● DATASET EXCERPT:

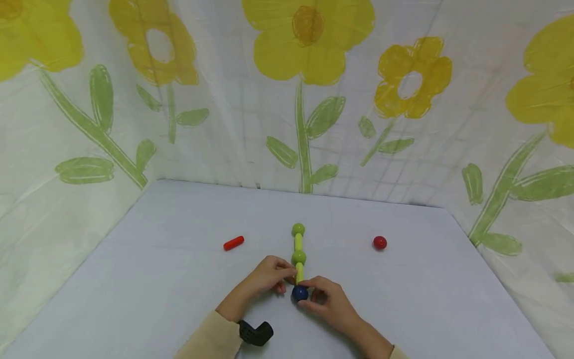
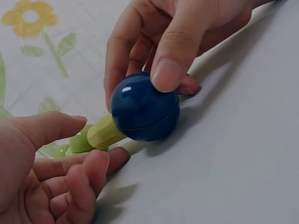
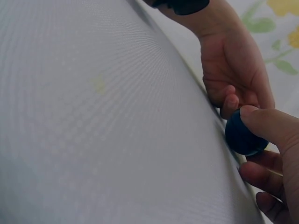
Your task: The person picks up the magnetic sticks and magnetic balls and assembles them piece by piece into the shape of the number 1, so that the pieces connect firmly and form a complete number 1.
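Observation:
Thumb and fingers of my right hand (image 1: pixel 334 302) pinch a glossy dark blue ball (image 1: pixel 299 293) at the near end of a straight chain on the table. A yellow-green rod (image 1: pixel 299 273) meets the ball. Beyond it follow a green ball (image 1: pixel 298 257), another yellow-green rod (image 1: pixel 298 242) and a far green ball (image 1: pixel 298 229). Close on the left of the near rod is my left hand (image 1: pixel 270 274). In the left wrist view, its thumb and forefinger are spread on either side of the rod (image 2: pixel 106 132), with a visible gap; whether they touch it is hard to tell.
A red rod (image 1: pixel 233 243) lies on the white table (image 1: pixel 179 219), left of the chain. To the right lies a red ball (image 1: pixel 379 243). A black device (image 1: pixel 256 333) is on the left wrist. A flower-printed curtain (image 1: pixel 224 124) surrounds the table's back and sides.

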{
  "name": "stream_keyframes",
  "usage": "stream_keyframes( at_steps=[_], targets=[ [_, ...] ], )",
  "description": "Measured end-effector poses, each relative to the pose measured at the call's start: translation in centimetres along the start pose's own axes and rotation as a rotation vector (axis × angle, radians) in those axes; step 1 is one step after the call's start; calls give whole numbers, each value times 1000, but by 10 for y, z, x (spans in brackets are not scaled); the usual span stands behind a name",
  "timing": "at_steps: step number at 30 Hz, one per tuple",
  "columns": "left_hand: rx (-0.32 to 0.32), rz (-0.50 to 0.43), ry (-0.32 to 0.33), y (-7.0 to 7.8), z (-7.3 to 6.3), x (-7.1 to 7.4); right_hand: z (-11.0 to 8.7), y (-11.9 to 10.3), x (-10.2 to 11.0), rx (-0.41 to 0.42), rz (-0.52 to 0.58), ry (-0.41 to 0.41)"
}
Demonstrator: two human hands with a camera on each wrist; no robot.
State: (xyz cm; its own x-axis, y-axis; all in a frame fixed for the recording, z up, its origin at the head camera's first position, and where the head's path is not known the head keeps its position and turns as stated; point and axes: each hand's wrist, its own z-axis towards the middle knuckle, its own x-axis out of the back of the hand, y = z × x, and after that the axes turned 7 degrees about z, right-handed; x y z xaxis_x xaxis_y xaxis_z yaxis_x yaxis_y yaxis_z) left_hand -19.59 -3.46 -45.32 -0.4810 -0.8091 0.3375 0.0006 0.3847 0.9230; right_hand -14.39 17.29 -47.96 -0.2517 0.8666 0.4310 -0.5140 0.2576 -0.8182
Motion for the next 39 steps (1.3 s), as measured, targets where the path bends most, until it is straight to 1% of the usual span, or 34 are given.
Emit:
stream_keyframes(
  at_steps=[6,10,12,14,18,20,22,25,28,31,34,39],
  targets=[
    [-23,15,31,-4,1,11,1,1,0,-8,5,-3],
    [-38,21,67,-6,1,20,1,1,0,-19,8,-11],
    [-42,28,98,-7,1,25,1,1,0,-21,9,-11],
    [-36,41,143,-6,1,31,2,1,0,-25,12,-13],
    [-4,71,266,-6,-2,43,2,0,1,-39,21,-17],
    [-1,68,316,-6,-3,51,2,-1,1,-42,25,-18],
    [-11,69,358,-8,-5,58,2,-1,1,-41,26,-16],
    [-23,72,399,-11,-7,70,2,-1,1,-35,26,-14],
    [-12,93,443,-16,-11,81,1,0,1,-27,25,-15],
    [-3,94,489,-19,-14,89,0,1,1,-19,20,-17],
    [-2,88,520,-22,-16,95,-1,2,0,-3,17,-15],
    [12,92,562,-26,-16,99,-1,4,0,-6,19,-18]
  ],
)
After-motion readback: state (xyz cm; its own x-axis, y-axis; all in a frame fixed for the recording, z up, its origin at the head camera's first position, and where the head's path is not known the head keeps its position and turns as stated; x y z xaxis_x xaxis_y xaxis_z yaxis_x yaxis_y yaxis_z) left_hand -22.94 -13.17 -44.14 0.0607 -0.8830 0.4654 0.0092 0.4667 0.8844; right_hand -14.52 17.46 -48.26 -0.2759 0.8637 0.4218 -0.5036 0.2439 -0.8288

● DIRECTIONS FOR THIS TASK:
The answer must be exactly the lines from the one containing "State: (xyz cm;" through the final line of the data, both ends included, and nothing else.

● ANSWER FOR THIS EXERCISE:
State: (xyz cm; its own x-axis, y-axis; all in a frame fixed for the recording, z up, its origin at the head camera's first position, and where the head's path is not known the head keeps its position and turns as stated; point and axes: each hand's wrist, its own z-axis towards the middle knuckle, its own x-axis out of the back of the hand, y = z × x, and after that the axes turned 7 degrees about z, right-handed; x y z xaxis_x xaxis_y xaxis_z yaxis_x yaxis_y yaxis_z) left_hand -19.59 -3.46 -45.32 -0.4810 -0.8091 0.3375 0.0006 0.3847 0.9230; right_hand -14.39 17.29 -47.96 -0.2517 0.8666 0.4310 -0.5140 0.2576 -0.8182
Motion for the next 39 steps (1.3 s), as measured, targets where the path bends most, until it is straight to 1% of the usual span, or 34 are given.
Emit:
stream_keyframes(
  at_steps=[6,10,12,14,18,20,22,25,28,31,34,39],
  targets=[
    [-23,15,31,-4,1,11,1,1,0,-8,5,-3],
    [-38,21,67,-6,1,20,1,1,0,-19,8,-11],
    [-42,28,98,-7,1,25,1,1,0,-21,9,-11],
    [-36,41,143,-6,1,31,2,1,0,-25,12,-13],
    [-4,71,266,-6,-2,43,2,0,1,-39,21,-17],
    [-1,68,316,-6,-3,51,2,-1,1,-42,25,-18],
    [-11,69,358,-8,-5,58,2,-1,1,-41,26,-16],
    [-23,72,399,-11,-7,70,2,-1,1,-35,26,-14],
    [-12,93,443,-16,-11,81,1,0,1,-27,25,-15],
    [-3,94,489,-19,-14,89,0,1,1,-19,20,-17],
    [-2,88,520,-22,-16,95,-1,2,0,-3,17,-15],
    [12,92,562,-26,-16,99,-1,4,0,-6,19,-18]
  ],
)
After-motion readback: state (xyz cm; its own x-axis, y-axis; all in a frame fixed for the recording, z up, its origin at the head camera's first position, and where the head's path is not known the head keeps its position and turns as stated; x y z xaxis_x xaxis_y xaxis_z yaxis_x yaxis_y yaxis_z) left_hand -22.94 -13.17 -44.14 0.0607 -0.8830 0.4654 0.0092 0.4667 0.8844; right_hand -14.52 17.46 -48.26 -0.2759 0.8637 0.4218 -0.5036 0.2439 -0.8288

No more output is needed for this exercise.